* **Assignment**:
Gather the lines below that include the string "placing", copying each in full.

──────── Data records ────────

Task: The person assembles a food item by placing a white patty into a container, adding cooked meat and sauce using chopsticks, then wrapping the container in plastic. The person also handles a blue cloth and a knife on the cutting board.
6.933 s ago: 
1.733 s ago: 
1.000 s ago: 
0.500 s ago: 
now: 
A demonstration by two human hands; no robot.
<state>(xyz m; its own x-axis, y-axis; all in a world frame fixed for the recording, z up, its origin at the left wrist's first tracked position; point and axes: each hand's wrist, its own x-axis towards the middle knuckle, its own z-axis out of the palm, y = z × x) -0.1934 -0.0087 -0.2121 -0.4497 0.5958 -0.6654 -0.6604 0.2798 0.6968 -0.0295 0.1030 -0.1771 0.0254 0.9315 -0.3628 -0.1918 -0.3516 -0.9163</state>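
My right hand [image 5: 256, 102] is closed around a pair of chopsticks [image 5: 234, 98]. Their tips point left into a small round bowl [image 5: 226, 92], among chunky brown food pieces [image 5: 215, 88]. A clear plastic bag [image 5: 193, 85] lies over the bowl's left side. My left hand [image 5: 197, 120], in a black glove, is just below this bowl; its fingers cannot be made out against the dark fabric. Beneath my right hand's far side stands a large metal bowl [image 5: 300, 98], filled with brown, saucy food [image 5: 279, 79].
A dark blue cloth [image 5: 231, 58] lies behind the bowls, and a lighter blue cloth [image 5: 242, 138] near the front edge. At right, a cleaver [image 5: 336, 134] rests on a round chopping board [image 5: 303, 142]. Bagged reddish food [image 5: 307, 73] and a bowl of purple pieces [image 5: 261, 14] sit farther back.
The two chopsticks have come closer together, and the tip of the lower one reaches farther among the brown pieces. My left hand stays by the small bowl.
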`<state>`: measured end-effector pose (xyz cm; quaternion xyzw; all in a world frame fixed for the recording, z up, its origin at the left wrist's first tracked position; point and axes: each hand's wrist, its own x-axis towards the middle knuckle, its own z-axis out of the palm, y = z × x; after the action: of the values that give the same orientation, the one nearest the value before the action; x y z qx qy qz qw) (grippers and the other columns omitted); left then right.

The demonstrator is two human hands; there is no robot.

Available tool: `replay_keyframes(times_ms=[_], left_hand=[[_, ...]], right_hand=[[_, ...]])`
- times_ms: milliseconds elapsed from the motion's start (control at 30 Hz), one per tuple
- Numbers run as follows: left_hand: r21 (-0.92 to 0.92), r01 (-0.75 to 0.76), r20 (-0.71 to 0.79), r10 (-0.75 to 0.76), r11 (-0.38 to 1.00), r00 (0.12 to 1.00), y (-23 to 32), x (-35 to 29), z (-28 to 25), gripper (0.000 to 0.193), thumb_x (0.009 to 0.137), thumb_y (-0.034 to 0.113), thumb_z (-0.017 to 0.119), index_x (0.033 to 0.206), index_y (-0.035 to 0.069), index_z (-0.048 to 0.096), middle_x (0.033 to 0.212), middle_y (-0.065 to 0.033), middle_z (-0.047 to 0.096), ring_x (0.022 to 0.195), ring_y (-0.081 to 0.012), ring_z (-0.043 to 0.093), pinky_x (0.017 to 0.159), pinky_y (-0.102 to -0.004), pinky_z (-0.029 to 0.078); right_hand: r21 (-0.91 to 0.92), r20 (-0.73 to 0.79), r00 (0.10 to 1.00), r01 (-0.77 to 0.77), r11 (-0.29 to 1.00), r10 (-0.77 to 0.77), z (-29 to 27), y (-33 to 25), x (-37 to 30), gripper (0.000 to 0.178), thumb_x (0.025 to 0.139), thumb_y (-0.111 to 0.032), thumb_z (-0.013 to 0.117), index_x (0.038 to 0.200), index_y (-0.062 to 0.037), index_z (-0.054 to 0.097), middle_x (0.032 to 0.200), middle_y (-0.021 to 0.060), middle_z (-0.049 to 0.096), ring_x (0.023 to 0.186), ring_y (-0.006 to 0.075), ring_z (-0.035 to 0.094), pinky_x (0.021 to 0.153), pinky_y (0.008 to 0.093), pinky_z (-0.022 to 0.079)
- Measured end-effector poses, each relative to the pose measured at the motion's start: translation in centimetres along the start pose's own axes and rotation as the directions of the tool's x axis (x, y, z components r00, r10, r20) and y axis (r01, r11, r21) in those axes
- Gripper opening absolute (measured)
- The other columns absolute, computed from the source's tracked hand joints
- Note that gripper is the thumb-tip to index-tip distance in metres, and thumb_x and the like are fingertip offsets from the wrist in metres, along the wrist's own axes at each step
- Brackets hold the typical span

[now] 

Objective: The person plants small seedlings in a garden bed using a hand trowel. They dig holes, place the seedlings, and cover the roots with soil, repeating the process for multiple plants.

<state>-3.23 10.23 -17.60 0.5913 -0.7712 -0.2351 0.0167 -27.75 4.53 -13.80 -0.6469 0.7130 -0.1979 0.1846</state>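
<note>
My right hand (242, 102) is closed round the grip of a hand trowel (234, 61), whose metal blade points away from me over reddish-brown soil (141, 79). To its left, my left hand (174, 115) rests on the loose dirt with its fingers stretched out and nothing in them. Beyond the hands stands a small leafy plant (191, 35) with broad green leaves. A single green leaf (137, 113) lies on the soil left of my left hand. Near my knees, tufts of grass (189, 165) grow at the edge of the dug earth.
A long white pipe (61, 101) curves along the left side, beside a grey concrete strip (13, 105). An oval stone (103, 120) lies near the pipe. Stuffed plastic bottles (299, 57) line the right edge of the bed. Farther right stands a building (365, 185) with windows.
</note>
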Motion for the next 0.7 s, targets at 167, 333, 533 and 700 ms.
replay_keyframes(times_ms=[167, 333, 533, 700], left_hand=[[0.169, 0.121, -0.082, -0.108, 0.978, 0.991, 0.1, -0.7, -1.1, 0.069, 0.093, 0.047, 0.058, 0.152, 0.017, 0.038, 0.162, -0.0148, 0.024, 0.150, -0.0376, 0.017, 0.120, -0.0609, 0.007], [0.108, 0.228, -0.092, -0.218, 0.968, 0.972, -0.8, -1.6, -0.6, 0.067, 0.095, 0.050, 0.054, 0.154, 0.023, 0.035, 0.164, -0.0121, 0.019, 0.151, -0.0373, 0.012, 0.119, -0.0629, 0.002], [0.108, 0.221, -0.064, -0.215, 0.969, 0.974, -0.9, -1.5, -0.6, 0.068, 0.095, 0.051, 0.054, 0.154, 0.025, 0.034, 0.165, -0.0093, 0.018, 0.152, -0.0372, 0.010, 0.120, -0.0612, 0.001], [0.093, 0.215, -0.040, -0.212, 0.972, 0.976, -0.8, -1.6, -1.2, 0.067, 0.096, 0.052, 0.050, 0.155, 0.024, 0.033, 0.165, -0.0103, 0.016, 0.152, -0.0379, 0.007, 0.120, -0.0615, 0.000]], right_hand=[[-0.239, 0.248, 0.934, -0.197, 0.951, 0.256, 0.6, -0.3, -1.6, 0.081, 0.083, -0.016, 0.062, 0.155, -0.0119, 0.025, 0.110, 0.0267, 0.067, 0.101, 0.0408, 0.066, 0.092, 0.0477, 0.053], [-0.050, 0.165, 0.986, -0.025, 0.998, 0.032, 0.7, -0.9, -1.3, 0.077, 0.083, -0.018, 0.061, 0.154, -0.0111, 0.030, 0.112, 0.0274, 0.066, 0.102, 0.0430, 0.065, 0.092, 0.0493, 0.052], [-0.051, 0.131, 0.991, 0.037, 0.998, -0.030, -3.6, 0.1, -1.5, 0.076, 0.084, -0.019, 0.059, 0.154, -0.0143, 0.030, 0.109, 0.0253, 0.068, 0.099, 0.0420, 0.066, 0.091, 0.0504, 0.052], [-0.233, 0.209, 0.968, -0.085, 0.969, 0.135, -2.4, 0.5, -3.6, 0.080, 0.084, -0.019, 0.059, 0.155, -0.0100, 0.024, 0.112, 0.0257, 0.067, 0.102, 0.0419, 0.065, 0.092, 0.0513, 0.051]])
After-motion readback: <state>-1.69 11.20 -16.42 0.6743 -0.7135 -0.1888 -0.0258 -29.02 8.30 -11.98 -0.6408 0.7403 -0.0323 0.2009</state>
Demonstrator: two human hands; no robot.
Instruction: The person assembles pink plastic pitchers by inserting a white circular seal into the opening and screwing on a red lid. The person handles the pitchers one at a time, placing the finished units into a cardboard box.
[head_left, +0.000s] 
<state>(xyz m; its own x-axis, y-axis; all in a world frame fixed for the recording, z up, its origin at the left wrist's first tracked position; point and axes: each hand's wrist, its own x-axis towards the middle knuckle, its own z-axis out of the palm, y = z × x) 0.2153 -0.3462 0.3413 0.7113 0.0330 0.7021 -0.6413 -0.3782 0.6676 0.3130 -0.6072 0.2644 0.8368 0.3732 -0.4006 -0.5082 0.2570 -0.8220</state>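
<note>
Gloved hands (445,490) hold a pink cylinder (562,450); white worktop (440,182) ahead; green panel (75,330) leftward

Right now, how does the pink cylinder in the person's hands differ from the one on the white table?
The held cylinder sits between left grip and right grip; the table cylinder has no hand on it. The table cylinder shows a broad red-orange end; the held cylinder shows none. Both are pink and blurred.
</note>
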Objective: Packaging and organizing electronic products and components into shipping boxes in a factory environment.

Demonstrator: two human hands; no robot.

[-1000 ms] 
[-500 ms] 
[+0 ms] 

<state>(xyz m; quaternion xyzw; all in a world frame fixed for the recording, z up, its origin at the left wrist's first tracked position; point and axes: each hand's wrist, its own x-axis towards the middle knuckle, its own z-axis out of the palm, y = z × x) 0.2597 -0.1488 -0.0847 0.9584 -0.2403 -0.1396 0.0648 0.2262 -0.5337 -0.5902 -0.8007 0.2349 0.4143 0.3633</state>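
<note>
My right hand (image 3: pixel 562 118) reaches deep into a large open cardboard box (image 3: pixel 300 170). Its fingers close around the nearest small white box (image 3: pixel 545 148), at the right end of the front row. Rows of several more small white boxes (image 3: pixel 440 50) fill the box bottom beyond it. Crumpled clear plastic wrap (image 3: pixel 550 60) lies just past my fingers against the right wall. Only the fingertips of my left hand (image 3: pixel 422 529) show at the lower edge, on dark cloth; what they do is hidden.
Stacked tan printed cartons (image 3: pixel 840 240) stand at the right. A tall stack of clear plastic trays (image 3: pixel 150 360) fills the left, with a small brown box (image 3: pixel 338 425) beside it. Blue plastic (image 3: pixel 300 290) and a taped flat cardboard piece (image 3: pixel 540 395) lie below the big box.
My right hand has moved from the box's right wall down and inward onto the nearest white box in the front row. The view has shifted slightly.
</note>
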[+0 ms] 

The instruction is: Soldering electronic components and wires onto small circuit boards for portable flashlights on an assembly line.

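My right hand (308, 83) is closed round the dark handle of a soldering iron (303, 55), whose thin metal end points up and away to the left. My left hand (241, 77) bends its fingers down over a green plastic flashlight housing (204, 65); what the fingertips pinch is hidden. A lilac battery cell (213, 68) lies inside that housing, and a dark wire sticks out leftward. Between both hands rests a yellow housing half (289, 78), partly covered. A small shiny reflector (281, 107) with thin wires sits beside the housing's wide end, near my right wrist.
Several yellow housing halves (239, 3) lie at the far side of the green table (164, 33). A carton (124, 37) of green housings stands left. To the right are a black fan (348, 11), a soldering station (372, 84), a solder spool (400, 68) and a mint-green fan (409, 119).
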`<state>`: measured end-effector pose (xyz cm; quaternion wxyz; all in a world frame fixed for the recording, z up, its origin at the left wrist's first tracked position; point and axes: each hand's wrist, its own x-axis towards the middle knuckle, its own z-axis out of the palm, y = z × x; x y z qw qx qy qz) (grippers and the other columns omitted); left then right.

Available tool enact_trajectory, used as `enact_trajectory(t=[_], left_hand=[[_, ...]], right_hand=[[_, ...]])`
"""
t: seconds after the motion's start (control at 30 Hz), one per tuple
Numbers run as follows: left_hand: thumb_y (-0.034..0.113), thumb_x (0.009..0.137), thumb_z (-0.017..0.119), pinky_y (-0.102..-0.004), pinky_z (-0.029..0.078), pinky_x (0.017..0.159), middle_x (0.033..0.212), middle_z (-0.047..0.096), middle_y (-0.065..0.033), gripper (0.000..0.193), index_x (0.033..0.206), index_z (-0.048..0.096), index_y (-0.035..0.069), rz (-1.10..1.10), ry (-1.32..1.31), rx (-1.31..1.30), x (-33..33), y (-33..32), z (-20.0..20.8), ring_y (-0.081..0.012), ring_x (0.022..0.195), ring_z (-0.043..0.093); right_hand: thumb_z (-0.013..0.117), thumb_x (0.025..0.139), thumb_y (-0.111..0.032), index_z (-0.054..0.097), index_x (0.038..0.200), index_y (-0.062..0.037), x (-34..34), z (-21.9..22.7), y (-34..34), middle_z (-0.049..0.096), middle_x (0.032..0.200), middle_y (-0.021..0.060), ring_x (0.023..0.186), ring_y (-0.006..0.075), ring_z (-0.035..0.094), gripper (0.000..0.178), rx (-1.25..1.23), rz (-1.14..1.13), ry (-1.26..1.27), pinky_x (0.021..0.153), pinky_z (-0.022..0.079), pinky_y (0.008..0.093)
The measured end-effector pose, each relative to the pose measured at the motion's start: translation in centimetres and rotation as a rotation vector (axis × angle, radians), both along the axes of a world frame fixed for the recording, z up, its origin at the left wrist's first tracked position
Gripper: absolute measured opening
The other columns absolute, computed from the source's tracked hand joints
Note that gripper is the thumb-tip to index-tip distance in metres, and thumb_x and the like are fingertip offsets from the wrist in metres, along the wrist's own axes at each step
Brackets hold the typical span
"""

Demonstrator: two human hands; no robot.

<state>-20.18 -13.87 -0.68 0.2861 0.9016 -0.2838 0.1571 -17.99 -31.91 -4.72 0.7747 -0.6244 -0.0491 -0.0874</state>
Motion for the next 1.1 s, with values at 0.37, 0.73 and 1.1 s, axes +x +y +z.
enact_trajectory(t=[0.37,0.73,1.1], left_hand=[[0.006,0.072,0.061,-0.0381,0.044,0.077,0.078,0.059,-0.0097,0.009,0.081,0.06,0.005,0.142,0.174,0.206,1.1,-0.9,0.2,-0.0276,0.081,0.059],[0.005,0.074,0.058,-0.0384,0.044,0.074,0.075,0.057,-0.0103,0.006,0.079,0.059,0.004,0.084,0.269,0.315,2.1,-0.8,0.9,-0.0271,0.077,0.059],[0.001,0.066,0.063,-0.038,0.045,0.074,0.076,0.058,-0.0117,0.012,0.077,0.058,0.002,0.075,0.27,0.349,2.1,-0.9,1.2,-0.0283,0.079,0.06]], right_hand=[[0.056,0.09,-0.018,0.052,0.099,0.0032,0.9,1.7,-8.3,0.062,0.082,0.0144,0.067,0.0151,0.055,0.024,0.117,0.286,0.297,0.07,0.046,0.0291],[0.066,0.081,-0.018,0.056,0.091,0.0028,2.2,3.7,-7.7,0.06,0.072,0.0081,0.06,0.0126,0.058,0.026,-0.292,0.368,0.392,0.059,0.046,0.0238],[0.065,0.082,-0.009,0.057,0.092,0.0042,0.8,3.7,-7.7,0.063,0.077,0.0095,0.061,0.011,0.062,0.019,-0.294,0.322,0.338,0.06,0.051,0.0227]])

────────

* **Output**:
Task: The person assembles a food item by placing a white patty into a container, adding cooked meat and sauce using chopsticks, then wrapping the container in plastic. The person also handles a blue cloth and a knife on the cutting board.
Instruction: The person assembles pink plastic pitchers by inserting a white circular seal into the opening and screwing on a red lid. The person handles the pitchers one at a time, placing the finished units into a cardboard box.

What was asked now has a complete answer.